WASHINGTON— The chairman of the Senate Judiciary Committee said Wednesday that he is committed to pushing his committee to approve comprehensive immigration reform and send it to the Senate floor for a vote, and promised public hearings in February.
“We must find a way through the partisan gridlock to enact meaningful change, which should include a path for citizenship,” Sen. Patrick Leahy said.
Speaking at Georgetown University Law Center about the agenda of the Judiciary Committee, the Vermont Democrat said the committee will address hot topics such as immigration reform, gun violence, government accountability and privacy.
In addition to immigration reform hearings, he promised hearings in the next two weeks on gun control.

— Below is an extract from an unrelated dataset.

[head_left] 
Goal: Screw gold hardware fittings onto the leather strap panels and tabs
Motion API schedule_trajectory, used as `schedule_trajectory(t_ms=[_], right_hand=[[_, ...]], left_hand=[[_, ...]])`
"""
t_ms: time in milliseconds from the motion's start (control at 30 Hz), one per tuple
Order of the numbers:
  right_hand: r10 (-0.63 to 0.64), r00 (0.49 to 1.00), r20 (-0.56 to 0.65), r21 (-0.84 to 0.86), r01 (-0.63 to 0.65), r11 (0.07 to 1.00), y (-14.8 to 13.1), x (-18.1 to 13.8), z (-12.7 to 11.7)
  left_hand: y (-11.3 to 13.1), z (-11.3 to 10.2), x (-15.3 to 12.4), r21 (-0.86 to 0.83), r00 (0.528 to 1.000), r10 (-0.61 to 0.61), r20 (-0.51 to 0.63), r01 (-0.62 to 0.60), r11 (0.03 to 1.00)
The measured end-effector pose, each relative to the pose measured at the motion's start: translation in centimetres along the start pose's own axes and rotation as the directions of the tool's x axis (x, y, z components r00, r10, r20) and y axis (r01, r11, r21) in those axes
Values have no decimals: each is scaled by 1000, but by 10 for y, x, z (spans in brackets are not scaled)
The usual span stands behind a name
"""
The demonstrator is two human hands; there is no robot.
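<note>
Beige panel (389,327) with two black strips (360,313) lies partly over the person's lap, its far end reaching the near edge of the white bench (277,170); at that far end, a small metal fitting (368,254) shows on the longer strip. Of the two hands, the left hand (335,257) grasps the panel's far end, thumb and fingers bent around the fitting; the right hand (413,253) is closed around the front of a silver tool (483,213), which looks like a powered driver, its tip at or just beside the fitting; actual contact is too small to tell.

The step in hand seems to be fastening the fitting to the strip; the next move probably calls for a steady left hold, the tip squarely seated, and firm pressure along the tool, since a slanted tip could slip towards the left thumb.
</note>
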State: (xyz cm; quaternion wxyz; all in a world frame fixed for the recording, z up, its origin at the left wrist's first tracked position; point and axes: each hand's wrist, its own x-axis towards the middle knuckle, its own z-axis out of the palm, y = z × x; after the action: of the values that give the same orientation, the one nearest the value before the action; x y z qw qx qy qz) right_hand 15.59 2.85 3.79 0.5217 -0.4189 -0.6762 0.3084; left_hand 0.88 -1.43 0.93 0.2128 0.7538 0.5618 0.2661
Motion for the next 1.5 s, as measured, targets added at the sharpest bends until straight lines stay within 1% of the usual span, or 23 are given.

“Like many other gun owners, I believe that we should strengthen our federal laws to combat gun trafficking and ensure that those seeking to purchase guns do so with background checks,” Leahy said, “but this is only part of what is needed.”
He said that many questions must be addressed when approaching gun safety, including how to care for those with mental illness and violence in popular media.

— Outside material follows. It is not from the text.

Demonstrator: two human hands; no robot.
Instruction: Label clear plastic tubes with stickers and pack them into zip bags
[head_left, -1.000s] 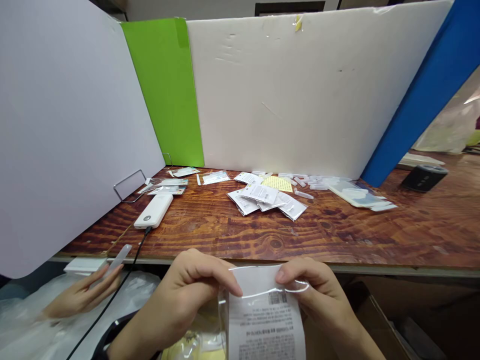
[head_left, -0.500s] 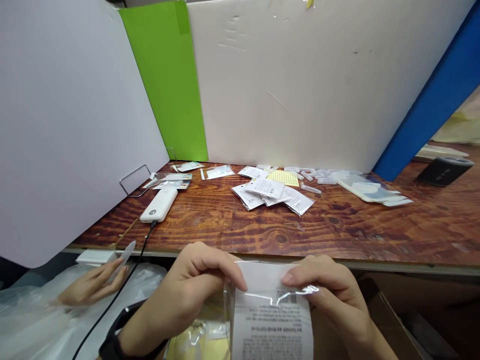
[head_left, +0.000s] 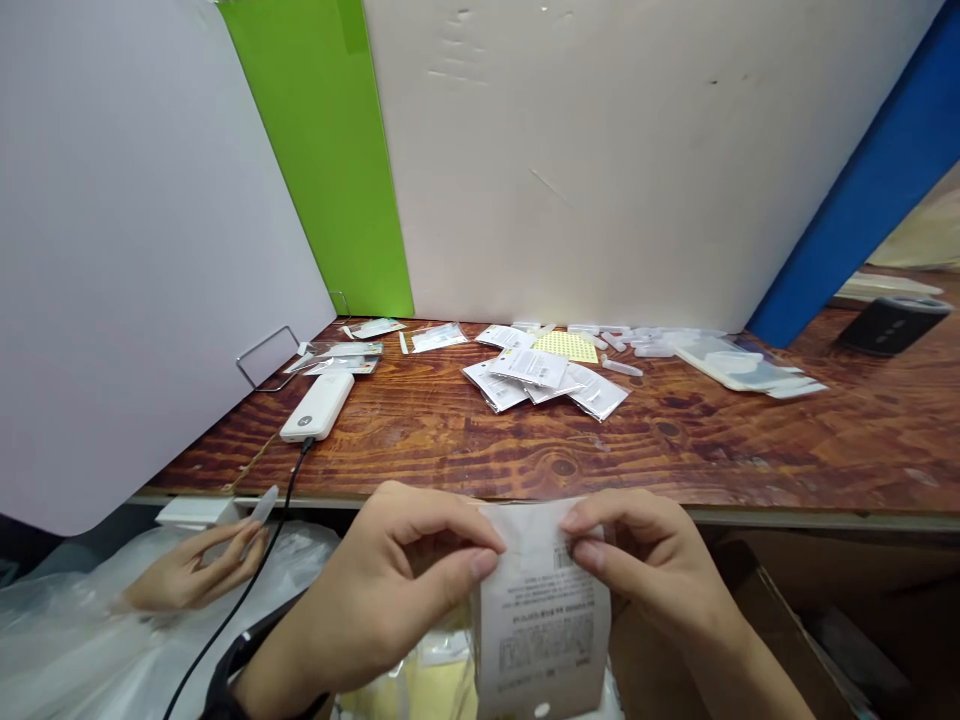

Leahy acknowledged that an assaults weapons ban would be unlikely to be passed by the Senate, but said that approval for improved background checks was likely.
Leahy expressed frustration with the increased use of the filibuster during the last two-year congressional session. Instead of being used to protect a strongly held minority opinion, he said it was being used to halt legislation on the basis of “the most picky, nonsensical things.”

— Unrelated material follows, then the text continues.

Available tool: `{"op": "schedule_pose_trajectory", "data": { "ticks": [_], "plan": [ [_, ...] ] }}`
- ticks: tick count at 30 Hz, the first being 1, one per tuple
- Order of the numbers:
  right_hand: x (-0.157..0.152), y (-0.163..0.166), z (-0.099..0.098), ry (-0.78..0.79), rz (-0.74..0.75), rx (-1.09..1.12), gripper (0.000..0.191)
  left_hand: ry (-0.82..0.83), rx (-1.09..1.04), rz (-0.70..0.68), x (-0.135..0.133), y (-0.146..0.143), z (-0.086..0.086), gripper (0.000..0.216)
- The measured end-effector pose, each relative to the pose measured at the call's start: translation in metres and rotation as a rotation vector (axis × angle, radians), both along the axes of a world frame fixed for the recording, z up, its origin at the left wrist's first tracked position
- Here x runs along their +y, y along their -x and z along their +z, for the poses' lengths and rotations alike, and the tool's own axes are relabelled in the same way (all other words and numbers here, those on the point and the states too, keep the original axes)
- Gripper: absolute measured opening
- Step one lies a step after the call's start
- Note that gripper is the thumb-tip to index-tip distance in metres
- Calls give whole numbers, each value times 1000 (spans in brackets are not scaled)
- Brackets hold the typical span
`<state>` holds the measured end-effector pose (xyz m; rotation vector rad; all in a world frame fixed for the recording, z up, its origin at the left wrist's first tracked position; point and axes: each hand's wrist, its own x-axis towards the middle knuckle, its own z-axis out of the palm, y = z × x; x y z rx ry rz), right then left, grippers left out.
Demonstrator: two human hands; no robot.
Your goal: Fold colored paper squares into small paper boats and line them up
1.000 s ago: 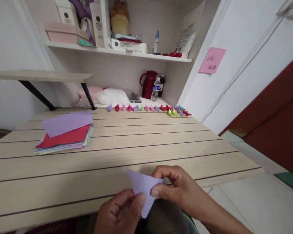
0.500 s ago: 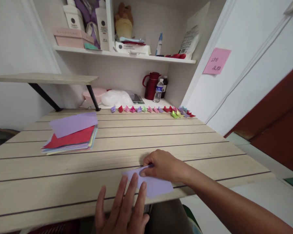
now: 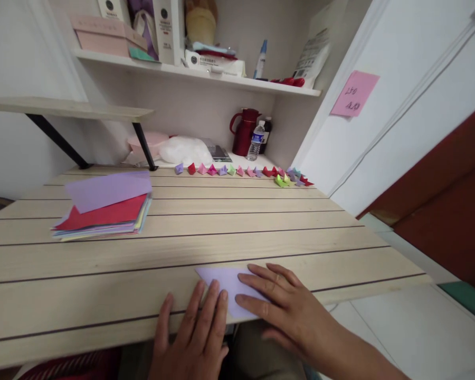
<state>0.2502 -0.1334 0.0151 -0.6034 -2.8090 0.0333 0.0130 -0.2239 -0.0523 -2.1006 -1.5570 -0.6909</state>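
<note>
A folded sheet of lilac paper (image 3: 230, 287) lies by the front edge of the slatted wooden table (image 3: 114, 285). My left hand (image 3: 193, 330) is spread, its fingertips resting at the paper's left side. Flat over the paper's right part lies my right hand (image 3: 283, 301), fingers apart and hiding that end of the sheet. Neither hand grips anything.
A stack of coloured paper (image 3: 106, 214) sits at the left, a lilac sheet on top. Several small folded paper pieces (image 3: 222, 170) line the back edge. Behind them stand a red jug (image 3: 245, 132) and a water bottle (image 3: 255, 141). A raised shelf (image 3: 71, 111) overhangs the left.
My right hand has gone from a curled grip on the paper to lying flat across its right part. The left hand stays spread at the paper's left side. The camera view has shifted slightly.
</note>
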Motion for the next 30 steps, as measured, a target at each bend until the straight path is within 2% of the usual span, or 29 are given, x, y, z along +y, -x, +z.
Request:
{"op": "schedule_pose_trajectory", "data": {
  "ticks": [2, 5, 9, 13, 22, 30],
  "plan": [
    [-1, 0, -7, 16, -38, 61, 38, 2, -5, -1, -1, -1, -1, 46],
    [6, 4, -2, 195, -38, 146, 27, 25, -10, -3, -3, -1, -1, 47],
    [21, 12, 14, 446, -26, 278, 27, 35, -9, -4, -2, -1, 0, 47],
    [31, 22, 19, 562, -73, 339, 30, 13, -16, -5, -2, -2, 0, 45],
    [38, 38, 8, 483, -266, 357, 15, 59, -20, 45, -2, -11, 4, 51],
    [36, 44, 0, 401, -365, 319, 14, -2, -46, 52, 2, -16, -4, 40]
  ]
}}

“We are allowing people to vote maybe, not yes or no,” Leahy said. “I don’t think many congressmen feel strongly enough to stand up and tell the American public why they are opposing [an issue]. Usually their reasons do not stand the light of day.”
Two recent examples of stalled bills, he said, were those to fund bulletproof vests for first responders and to prevent sex trafficking in the U.S. He will push both this year.
Other issues the Judiciary Committee will address include privacy protections related to the use of domestic drones usage.
“[The use of domestic drones] is another example of fast-changing policy area on which we need to focus to make sure that modern technology is not used to erode Americans’ right to privacy,” Leahy said.
Leahy said his commitment to the issues coming before the committee led him to turn down the position of chairman of the Appropriations Committee, which became vacant with the death of Sen. Daniel Inouye.
“I am looking forward to chairing the committee because the Judiciary Committee works on many of the most compelling questions—and often the most fascinating questions—that touch the daily lives of 300 million Americans,” Leahy said.